Einstiegsmodelle der "Connection Machine" angekündigt:

Parallelrechner konkurriert mit Cray

FRAMINGHAM (IDG) - Nach zwei Jahren hat der amerikanische Computerhersteller Thinking Machines sein Versprechen eingelöst, im Supercomputersektor ein neues Preis-/Leistungsverhältnis zu etablieren. Die Frucht der Bemühungen: Zwei Low-end-Modelle des Parallelrechners "Connection Machine".

Die beiden Maschinen - Typenbezeichnung für beide: CM-2A - enthalten 4096 beziehungsweise 8192 Einzelprozessoren und erreichen 1 beziehungsweise 2 Gigaflops Rechenleistung. Die kleinere Maschine ist für rund eine halbe Million Dollar zu haben; die große kostet 1 060 000 Dollar. Beide Maschinen sollen ab Juni lieferbar sein. In der Ankündigung war auch ein passender Fortran-Compiler enthalten.

Mit den Parallelrechnern erhebt der Hersteller Anspruch auf die Palme für das beste Preis-/Leistungsverhältnis im Bereich der Supercomputer. Zielmarkt sind Universitäten als Ausbildungsstätten künftiger DV-Experten wie generell als Multiplikatoren. Langfristig will sich Thinking Machines dann auch an kommerzielle Kunden wagen.

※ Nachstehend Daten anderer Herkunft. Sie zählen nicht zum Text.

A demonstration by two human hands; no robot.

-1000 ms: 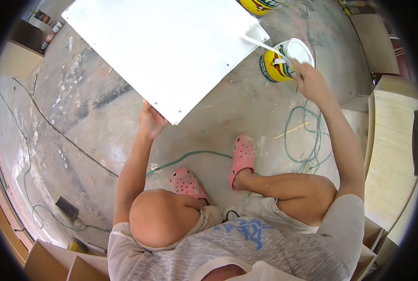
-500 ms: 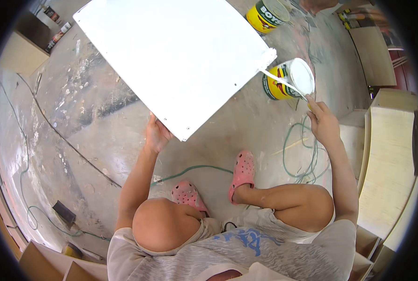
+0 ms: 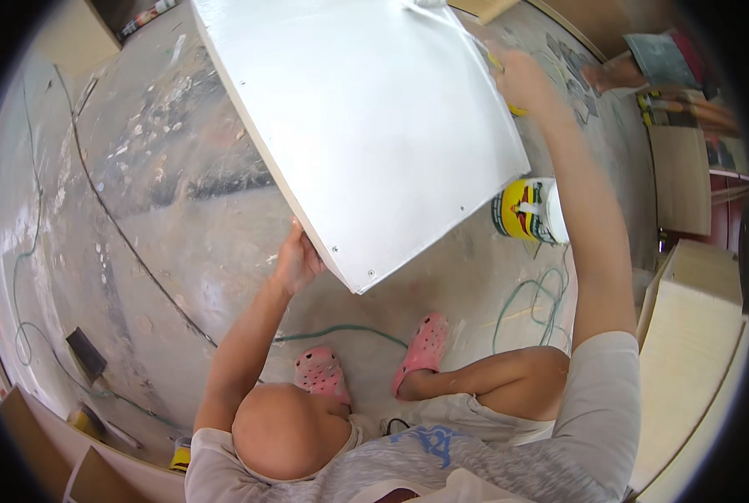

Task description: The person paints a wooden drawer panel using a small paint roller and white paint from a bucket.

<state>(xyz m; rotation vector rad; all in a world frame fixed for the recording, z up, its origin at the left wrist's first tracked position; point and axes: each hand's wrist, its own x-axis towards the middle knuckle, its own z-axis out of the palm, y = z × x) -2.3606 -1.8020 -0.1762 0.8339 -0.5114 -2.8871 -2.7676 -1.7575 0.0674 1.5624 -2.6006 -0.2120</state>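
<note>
A large white painted board (image 3: 366, 126) lies tilted on the concrete floor in front of me. My left hand (image 3: 296, 261) grips its near left edge, close to the corner. My right hand (image 3: 521, 80) is stretched out over the board's far right side, blurred, shut on a paintbrush with a yellowish handle (image 3: 513, 107). The brush reaches toward the top of the view. A yellow paint can (image 3: 527, 210) with white paint stands on the floor just right of the board's lower edge, under my right arm.
My feet in pink clogs (image 3: 423, 345) rest on the floor below the board's corner. A green cable (image 3: 527, 302) loops near the can. Pale wooden panels (image 3: 697, 335) stand at the right, and boxes at the lower left.
My right hand left the paint can and carried the brush up over the board's far right side. My left hand stayed on the board's edge. The view shifted, so the board looks closer.
</note>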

Derzeit beansprucht Thinking Machines in den USA einen Marktanteil von 10 Prozent des Supercomputer-Kuchens für sich. Damit wäre das Unternehmen Branchenzweiter, nach Cray. In diesem Zusammenhang wird allerdings die Frage diskutiert, ob sich die beiden genannten Unternehmen im gleichen Anwendungssektor bewegen. Die Leitung von Thinking Machines bejaht - wohl aus Imagegründen - diese Frage, während unabhängige Experten sie aufgrund der völlig unterschiedlichen Architekturen und Softwarelösungen verneinen. Aus Anwenderkreisen war jedoch zu hören, daß die Connection Machine sehr wohl eine Konkurrenz für herkömmliche Supercomputer darstelle. Etwa John Whitney, Chef einer Computergrafik-Firma in Hollywood: Diese Maschine wird Cray Marktanteile kosten".